What a scene — crowds gathering in, standing room only, and the Master present to heal! All of this took place in the city of Capernaum, the Lord’s “own city” (Matthew 9:1). Jesus was born in Bethlehem, grew up in Nazareth, but adopted Capernaum as His city. He was here on this occasion to “perform healing” and indeed He did, but what kind of healing was performed?
There are several things to learn from this incident at Capernaum. First of all, there were the friends who were determined to bring their helpless friend into the circle of healing. Unable to get to Jesus in the ordinary way because of the crowd around and in the house, the bearers took the paralyzed man to the roof. Their determination to place him at the feet of Jesus was an evidence of their faith that he would be healed. Here they were with a helpless man on their hands, yet inside was the Master they were not able to reach who was able to restore their friend to full health. Faith such as those men had scorned impossibilities, and so from an opening in the flat roof of the house, the paralyzed man’s stretcher was let down by ropes.
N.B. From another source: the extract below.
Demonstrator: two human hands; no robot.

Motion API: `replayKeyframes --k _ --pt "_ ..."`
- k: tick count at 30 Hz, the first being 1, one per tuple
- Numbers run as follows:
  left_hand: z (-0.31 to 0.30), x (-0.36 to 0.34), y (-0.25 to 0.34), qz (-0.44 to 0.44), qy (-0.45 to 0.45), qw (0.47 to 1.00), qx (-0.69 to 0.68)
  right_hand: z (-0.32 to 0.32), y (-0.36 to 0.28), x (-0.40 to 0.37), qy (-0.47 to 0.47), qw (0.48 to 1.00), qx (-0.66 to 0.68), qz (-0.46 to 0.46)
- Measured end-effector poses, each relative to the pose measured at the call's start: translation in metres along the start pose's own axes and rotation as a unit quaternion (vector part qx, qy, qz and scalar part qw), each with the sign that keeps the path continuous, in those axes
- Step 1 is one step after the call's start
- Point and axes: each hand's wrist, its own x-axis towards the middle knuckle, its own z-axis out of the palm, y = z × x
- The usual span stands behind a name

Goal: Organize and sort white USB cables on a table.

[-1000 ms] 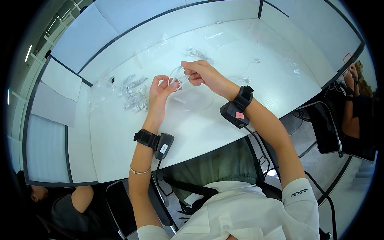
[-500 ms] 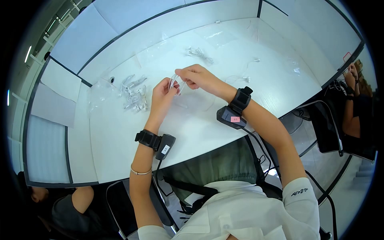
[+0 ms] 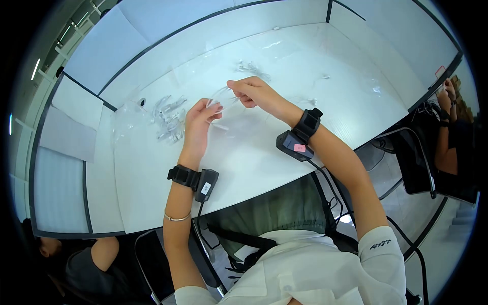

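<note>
A white cable (image 3: 221, 92) is looped between my two hands above the table. My left hand (image 3: 200, 118) pinches the loop on its left side, fingers closed. Slightly farther back, my right hand (image 3: 250, 93) grips the other side of the loop between thumb and fingers. One white end of the cable (image 3: 218, 126) hangs just below my left fingers. Left of my left hand lies a pile of bundled white cables (image 3: 172, 119). Beyond my right hand rests another coiled white cable (image 3: 252, 69).
The white table (image 3: 152, 188) has upright panels at its back and sides. A loose white cable (image 3: 310, 101) lies right of my right hand. Clear plastic bags (image 3: 127, 122) lie at the left. Other people sit at both sides, one with a hand (image 3: 450, 91) showing at right.
My hands have moved apart, the left one leftward and the right one slightly up and right. The cable loop between them is stretched wider.
</note>
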Motion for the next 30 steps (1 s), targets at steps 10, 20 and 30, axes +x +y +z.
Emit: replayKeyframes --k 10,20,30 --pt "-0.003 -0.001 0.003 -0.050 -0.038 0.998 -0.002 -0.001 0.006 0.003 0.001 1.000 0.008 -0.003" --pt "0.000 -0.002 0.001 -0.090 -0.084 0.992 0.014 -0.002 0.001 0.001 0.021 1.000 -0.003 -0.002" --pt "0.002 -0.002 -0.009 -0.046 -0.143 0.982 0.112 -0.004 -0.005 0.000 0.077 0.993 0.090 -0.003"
It is easy to imagine how the whole audience must have looked up in amazement at the bold action of the men. Jesus was not perturbed. The boldness of the act must have pleased Him. How quick He was to respond to it! He rewarded the faith of the bearers and the one infirm. “Seeing their faith” — a faith penetrating through all obstacles to reach Him — Jesus miraculously undertook His work for the sick man. Demonstration of faith was often a condition for which He watched and on which He commented before doing any divine work; He used opportunities to teach — He is the master Teacher. Here He found faith demonstrated by the friends of the paralytic. It was faith that Jesus honored. Pleased with the inventiveness and perseverance of their faith, Jesus responded to their desire.
As to the malady of the man brought to Jesus, Luke uses the term palsied (KJV) or paralyzed (NASB95). The Greek word literally means “loosed from the side” and is used of pronounced paralysis from disease of some part of the nervous system. Jesus was not “put off” by this man who was paralyzed, but instead Jesus called the sufferer “son” or “child.” What a fatherly tone of love and pity for this palsy-stricken one that was disabled.
Jesus goes beyond the desires of the paralyzed man and his friends to perform what might be called a double miracle. In performing this double miracle, Jesus also shows why He is the Master Teacher.
Forgiveness came before healing. How astonished the friends and the crowd alike must have been when they heard Jesus say, as the helpless man rested before Him, “Friend, your sins are forgiven you.” Was that the act and word of healing that the friends and crowd had expected? What does forgiveness of sins have to do with palsy? Jesus set the spiritual and carnal in their proper relationship—things of first importance come first. Bodily disabilities are not as intolerable a weight as the sins of the soul. So, as he lay there before God Incarnate, Jesus the Christ, the man’s thoughts were turned by Jesus not to his immovable limbs but to his conscience. What is the use of all the physical healing in the world if there is no cure for the disease of sin?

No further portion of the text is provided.